– Почту за честь, Александр Фёдорович, только я не думаю, что дело дойдёт до дуэли. Эти петиметры… это такая парода людей, которая больше говорит о своих достоинствах чем имеет их. – «Петиметры», кто такие? Точно, наверное это всё-таки другая реальность… А может, это типа франта? – Господин, которого Вы так изящно посадили на соседний стол – известный кутила Серж Перовский, внебрачный сын графа Алексея Кирилловича Разумовского. Он, конечно, изрядный повеса, но отца боится. Если Алексею Кирилловичу донесут, что он дрался на дуэли, а это непременно случится, отец лишит его содержания. А уж если узнает его дед, Кирилл Григорьевич, что он поднял руку на офицера и инвалида,.. боюсь ему вообще несдобровать… Наоборот, это Вы можете требовать сатисфакции, ведь зачинщиком были не Вы.

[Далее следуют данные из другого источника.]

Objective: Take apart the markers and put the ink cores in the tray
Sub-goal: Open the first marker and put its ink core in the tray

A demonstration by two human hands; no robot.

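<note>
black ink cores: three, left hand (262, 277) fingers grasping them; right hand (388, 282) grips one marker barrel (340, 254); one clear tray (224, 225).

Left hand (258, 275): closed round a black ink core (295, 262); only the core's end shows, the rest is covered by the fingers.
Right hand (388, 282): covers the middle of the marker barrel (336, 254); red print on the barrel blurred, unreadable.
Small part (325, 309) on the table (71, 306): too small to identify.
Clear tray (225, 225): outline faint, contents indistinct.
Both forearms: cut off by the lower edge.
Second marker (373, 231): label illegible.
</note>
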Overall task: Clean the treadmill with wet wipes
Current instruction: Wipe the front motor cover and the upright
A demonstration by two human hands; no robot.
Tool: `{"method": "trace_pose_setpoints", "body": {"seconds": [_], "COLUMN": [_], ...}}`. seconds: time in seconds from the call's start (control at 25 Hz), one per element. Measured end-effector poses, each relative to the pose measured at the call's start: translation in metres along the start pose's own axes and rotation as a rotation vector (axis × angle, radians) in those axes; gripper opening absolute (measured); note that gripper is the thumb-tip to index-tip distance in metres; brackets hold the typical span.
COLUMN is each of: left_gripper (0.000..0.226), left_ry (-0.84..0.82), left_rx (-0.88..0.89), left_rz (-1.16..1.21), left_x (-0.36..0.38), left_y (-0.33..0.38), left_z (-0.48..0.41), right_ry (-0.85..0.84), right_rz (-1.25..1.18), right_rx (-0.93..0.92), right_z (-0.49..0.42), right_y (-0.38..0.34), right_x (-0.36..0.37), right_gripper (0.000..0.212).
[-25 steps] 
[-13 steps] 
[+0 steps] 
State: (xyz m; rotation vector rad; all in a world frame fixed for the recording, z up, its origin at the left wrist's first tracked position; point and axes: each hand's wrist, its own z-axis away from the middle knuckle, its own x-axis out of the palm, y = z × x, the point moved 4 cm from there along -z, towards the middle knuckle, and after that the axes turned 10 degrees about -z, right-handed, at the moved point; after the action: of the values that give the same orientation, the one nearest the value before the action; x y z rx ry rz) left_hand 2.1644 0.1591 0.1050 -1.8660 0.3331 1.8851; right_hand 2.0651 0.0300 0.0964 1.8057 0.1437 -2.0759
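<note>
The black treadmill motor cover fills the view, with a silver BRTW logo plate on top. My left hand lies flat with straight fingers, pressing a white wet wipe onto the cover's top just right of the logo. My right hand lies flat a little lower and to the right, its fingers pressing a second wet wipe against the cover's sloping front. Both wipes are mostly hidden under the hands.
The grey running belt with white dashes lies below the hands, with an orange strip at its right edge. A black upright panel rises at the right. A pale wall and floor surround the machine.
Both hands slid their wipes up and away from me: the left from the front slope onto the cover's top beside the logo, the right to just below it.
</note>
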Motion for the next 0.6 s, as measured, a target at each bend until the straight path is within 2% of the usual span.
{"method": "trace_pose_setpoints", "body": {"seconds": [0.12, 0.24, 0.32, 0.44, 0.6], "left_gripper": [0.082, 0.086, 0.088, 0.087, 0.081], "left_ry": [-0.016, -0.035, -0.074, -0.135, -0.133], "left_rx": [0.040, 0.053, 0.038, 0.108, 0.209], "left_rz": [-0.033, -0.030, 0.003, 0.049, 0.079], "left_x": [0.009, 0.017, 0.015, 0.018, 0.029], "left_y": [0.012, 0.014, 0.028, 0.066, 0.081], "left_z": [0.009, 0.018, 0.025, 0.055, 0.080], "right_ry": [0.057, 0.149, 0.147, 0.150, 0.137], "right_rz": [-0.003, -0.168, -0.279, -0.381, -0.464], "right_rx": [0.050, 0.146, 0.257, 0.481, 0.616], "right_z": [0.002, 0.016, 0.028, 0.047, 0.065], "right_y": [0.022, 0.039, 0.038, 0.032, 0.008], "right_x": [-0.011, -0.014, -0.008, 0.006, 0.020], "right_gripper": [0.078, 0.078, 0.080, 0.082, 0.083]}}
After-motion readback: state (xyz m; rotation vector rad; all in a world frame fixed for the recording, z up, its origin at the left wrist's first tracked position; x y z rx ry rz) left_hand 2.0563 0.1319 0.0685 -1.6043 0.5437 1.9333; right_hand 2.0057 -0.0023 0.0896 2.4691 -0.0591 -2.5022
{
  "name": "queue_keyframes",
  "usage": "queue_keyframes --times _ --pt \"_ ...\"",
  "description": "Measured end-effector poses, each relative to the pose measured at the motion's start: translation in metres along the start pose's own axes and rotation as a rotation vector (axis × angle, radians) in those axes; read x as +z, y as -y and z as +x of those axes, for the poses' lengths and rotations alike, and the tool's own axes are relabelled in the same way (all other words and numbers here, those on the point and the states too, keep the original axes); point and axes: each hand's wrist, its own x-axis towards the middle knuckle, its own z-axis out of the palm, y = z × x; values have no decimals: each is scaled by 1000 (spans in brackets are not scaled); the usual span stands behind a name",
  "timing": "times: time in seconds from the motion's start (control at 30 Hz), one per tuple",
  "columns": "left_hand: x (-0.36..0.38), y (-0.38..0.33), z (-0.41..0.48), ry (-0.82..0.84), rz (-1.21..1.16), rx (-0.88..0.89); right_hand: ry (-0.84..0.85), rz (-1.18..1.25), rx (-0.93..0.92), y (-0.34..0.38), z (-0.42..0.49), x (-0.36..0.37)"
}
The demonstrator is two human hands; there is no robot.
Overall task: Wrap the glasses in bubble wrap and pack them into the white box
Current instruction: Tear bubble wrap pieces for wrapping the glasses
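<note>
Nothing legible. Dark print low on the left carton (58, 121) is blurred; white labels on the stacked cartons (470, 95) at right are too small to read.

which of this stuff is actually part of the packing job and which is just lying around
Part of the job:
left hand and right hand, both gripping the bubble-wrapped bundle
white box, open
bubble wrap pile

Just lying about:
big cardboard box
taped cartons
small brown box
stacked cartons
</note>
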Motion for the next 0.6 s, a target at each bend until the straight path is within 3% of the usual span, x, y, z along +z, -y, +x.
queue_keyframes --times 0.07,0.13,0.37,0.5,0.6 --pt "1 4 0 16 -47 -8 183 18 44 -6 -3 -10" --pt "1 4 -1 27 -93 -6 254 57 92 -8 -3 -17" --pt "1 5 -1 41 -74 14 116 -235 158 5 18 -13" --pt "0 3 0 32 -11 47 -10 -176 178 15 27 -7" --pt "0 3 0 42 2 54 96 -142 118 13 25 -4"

– Ну что ж, одной заморокой меньше… Кстати, если быть честным, то этот, как Вы изволили выразиться, прекрасный удар, чистой воды случайность – мой противник был пьян, поэтому чересчур самоуверен и расслаблен, а я, в свою очередь – зол… Ох, Иван Андреевич, проблема дураков и дорог в России будет вечной.
Мы поднимались по лестнице на второй этаж. Лестница узкая, поэтому поднимались по одному – я, Крылов и последним Габриэль.
Я спиной почувствовал их удивление. Что я опять сморозил? «Заморокой»? Да вроде слово, как слово. Про дураков и дороги? Так это Радищев вроде бы сказал… Или не Радищев?.. Или ещё не сказал?
А зачем ты вообще это ляпнул? Перед Крыловым хотел остроумной сентенцией выпендриться?
– Александр Фёдорович, вы позволите записать Ваши слова про дураков и дороги? Видите ли, я, в некотором смысле, литератор. – В его голосе слышались смущение и неуверенность. – В Петербурге я издаю журнал «Почта духов», поэтому люблю записывать различные острые замечания.
– Да? Странное название для журнала, не находите ли? – Крылов промолчал. – А выражение записывайте, только не на лестнице же Вы это будете делать? Проходите в номер. – Я открыл дверь и пропустил их вперёд. – Кстати, по поводу дураков есть одна весёлая байка. Молодой корнет безнадежно влюблен. Он страдает, так как она его не любит. Сидит на берегу реки и обращается к Богу, и Бог вдруг его услышал. – Что печалишься, сын мой? – Да вот… Люблю Елизавету свою. Страдаю. А она на меня не обращает внимания. А мне нет жизни без неё. Топиться пришел. – Чем помочь тебе сын мой? – Сделай меня чуть красивей. Может я так ей больше понравлюсь? – Хорошо. Проси. – Сделай мне нос как у Аристотеля, а то какой-то курносый и не красивый. – Хорошо. Сделано. – И губы более пухлые, подбородок чуть помужественней. Она любит такой. – Сделано. – Рост повыше. Хочу быть высоким, стройным. Ей нравятся такие. – Сделано. И мышц везде побольше. Будто атлет я. Елизаветушка в восторге будет. – Сделано. – А коня? – Хорошо. Что еще? – Ну… - Корнет замялся. – Мозгов бы мне чуть побольше. – Мозги это хорошо. Сделано. – Корнет осмотрел себя со всех сторон, вскочил на коня и с криком «Хей!» ускакал. Бог: – Стой. Ты куда, сын мой? Она же еще в церкви. – Кто? Лизка? Да на кой она мне сдалась. Неужто я с таким конём и статью себе нормальную жену не найду?! – Эх… - Вздохнул Бог. – Надо было сразу ему с мозгов начинать.